─── DATA TO EXAMINE

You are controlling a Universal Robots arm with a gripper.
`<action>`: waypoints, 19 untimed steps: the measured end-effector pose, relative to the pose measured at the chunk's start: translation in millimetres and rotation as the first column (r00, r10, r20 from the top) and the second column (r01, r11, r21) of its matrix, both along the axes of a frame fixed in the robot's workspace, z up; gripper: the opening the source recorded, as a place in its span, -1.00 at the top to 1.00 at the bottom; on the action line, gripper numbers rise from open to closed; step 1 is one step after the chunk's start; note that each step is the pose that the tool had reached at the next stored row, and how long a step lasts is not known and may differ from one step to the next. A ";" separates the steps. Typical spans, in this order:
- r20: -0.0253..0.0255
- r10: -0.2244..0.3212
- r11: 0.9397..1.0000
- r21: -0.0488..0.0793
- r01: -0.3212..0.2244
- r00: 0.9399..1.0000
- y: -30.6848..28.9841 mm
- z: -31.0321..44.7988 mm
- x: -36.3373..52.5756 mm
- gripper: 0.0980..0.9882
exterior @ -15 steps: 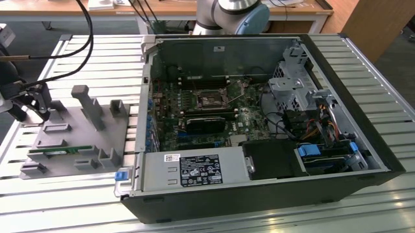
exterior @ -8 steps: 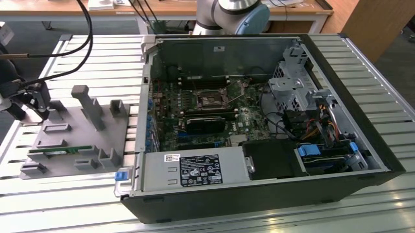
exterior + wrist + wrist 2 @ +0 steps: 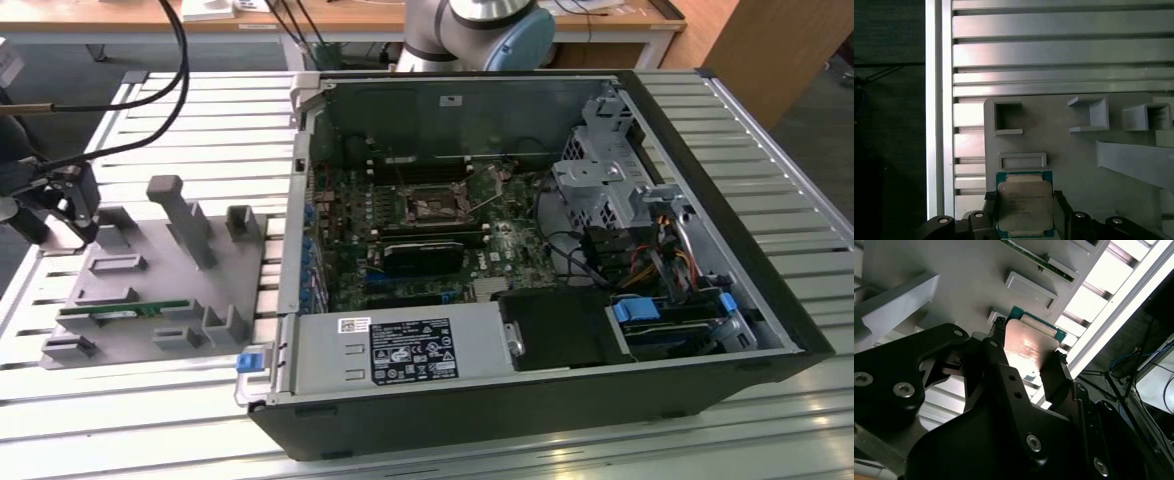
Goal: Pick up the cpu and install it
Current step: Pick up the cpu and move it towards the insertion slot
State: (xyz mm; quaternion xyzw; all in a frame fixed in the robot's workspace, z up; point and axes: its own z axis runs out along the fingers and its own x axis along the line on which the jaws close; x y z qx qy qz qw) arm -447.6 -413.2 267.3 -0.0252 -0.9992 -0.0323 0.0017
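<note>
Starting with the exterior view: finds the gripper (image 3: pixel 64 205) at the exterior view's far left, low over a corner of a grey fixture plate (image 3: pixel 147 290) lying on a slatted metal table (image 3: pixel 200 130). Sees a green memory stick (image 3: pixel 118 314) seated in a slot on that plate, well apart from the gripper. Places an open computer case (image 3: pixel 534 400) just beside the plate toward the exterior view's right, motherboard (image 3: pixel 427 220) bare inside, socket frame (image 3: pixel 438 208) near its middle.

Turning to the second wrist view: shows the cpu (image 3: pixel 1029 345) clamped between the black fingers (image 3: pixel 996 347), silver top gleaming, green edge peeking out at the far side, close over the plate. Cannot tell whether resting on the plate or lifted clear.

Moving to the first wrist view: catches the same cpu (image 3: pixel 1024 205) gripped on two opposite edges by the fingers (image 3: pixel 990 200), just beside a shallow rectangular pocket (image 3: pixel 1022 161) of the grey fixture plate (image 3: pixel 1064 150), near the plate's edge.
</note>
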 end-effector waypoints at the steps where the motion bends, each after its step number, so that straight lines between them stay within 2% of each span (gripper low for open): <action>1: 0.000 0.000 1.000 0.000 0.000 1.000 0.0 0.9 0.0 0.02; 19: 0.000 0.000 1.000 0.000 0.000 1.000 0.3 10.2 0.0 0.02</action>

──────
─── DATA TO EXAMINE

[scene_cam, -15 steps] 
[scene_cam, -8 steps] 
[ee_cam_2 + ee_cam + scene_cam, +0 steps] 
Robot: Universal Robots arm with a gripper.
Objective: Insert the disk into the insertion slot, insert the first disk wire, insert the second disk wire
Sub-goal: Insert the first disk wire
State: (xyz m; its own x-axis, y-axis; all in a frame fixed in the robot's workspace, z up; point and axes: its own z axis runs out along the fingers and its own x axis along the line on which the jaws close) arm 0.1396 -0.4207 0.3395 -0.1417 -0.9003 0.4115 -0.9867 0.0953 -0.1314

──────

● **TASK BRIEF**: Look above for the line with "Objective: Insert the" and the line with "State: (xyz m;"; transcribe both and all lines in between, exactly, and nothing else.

● **WRITTEN SOLUTION**:
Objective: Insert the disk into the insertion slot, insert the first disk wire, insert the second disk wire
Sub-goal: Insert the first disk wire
State: (xyz m; its own x-axis, y-axis; all in a frame fixed in the robot's workspace, z up; point and axes: its own z axis runs out along the fingers and its own x axis along the line on which the jaws close) arm 0.1396 -0.4207 0.3395 -0.1417 -0.9003 0.4115 -0.9867 0.0953 -0.1314

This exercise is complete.